2

I'm programming in C, using berkeley db 4.3 (/usr/lib64/libdb-4.3.so) on RHEL5.6 with kernel 2.6.18-238_xen_AMD64.

In my tests (writing 1,000,000 key/value pairs), if one process quitted abnormally (ctrl + c, kill, or assert fails) while an operation on the db is in process, later operation on that db would be blocked upon opening.

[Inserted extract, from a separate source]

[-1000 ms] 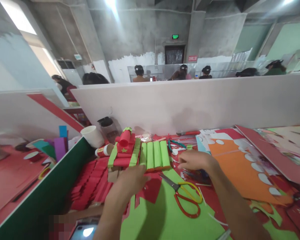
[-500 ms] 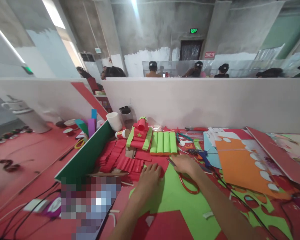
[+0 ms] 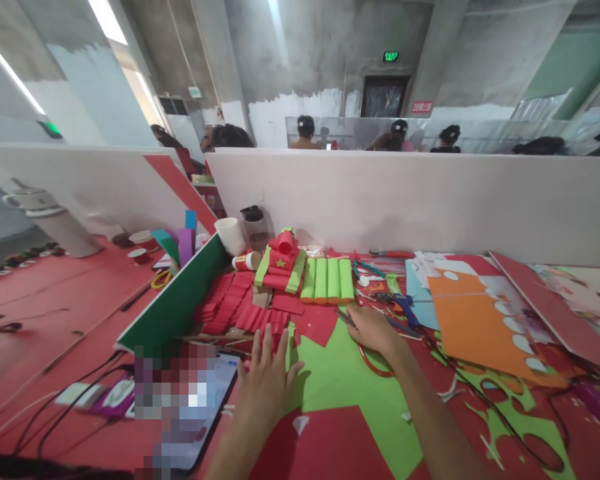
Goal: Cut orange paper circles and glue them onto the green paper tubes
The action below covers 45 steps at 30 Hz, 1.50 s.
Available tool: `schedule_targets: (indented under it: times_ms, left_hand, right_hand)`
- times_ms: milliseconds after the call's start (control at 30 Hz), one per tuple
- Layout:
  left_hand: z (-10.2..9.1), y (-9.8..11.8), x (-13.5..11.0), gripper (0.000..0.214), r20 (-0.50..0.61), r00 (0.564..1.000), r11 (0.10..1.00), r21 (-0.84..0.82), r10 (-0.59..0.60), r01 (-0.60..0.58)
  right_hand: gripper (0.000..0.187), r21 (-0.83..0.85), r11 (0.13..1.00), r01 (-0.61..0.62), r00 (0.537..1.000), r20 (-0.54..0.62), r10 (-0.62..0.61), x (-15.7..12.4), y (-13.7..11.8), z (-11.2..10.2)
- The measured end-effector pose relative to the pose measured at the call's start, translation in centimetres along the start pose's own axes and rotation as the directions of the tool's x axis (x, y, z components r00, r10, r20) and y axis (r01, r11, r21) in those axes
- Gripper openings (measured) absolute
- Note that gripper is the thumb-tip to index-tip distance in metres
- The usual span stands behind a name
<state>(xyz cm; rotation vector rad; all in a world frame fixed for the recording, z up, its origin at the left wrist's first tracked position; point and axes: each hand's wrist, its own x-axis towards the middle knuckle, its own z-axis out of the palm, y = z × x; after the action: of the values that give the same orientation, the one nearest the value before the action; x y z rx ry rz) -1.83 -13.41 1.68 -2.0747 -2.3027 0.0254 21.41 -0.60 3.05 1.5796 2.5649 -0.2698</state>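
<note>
My left hand (image 3: 267, 370) is open, its fingers spread above the left edge of the green paper (image 3: 337, 373) and pointing at the folded red paper strips (image 3: 263, 320). My right hand (image 3: 373, 328) is closed on a pair of scissors (image 3: 374, 363) with red-orange handles; the dark blades point up and left over the paper. A red sheet (image 3: 325, 443) lies across the near part of the green one. Just beyond my hands are several green paper rolls (image 3: 327, 280) side by side and a red-and-green paper model (image 3: 280, 267) bearing a gold star.
A green board (image 3: 175, 300) edges the workspace at left, with a phone (image 3: 205, 400) in front of it. To the right lie a blue glue gun (image 3: 405, 307), orange paper (image 3: 473, 323) and green scraps (image 3: 520, 407). A white partition (image 3: 405, 200) stands behind.
My left hand has moved left and nearer, off the red paper, and its fingers have spread. My right hand still grips the scissors in about the same place.
</note>
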Motion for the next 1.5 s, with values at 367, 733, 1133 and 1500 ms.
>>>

Strace shows that the process stuck at a futex(ptr_to_something, FUTEX_WAIT, 2, NULL) call after opening the __db.00x(e.g __db.001, __db.002, __db.003) files.

The only way I know to clear the lock is to remove __db.00x files, and following tests showed that the database is not damaged. It meets my requirement, but I'm just wondering whether there's a better(or more elegant) way to solve this problem.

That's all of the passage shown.